Prompt.
Reproduce the whole listing below without its pictures, exactly as written.

*** Block opens ***

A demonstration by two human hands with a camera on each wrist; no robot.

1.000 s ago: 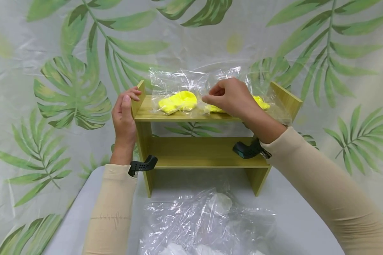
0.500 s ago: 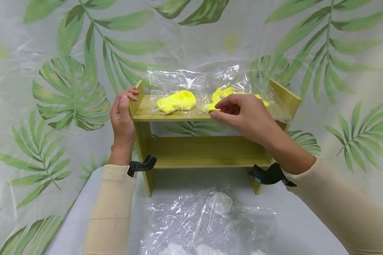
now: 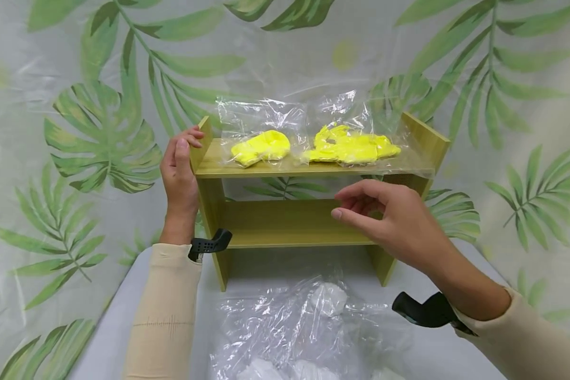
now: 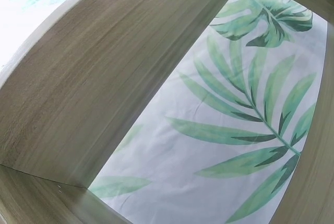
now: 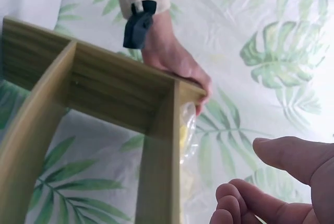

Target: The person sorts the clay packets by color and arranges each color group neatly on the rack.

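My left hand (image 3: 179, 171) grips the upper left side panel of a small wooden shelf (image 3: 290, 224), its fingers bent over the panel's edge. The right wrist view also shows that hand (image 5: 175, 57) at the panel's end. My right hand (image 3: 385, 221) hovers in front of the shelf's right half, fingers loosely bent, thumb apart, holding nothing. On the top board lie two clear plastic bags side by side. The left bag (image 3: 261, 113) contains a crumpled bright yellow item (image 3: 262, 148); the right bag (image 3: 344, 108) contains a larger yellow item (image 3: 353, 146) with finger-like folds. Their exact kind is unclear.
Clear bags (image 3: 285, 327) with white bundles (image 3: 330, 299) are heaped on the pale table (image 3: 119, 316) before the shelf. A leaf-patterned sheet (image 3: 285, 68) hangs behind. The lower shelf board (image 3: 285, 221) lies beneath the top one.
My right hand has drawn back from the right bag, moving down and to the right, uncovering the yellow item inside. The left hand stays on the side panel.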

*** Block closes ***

Response.
A demonstration by two human hands with a camera on each wrist; no robot.

1.000 s ago: 
0.500 s ago: 
now: 
now: 
now: 

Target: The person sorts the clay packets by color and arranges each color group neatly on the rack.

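My left hand (image 3: 179, 171) grips the upper left side panel of a small wooden shelf (image 3: 290, 224), its fingers bent over the panel's edge. The right wrist view also shows that hand (image 5: 175, 57) at the panel's end. My right hand (image 3: 385, 221) hovers in front of the shelf's right half, fingers loosely bent, thumb apart, holding nothing. On the top board lie two clear plastic bags side by side. The left bag (image 3: 261, 113) contains a crumpled bright yellow item (image 3: 262, 148); the right bag (image 3: 344, 108) contains a larger yellow item (image 3: 353, 146) with finger-like folds. Their exact kind is unclear.
Clear bags (image 3: 285, 327) with white bundles (image 3: 330, 299) are heaped on the pale table (image 3: 119, 316) before the shelf. A leaf-patterned sheet (image 3: 285, 68) hangs behind. The lower shelf board (image 3: 285, 221) lies beneath the top one.
My right hand has drawn back from the right bag, moving down and to the right, uncovering the yellow item inside. The left hand stays on the side panel.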

This output is complete, so the exercise is closed.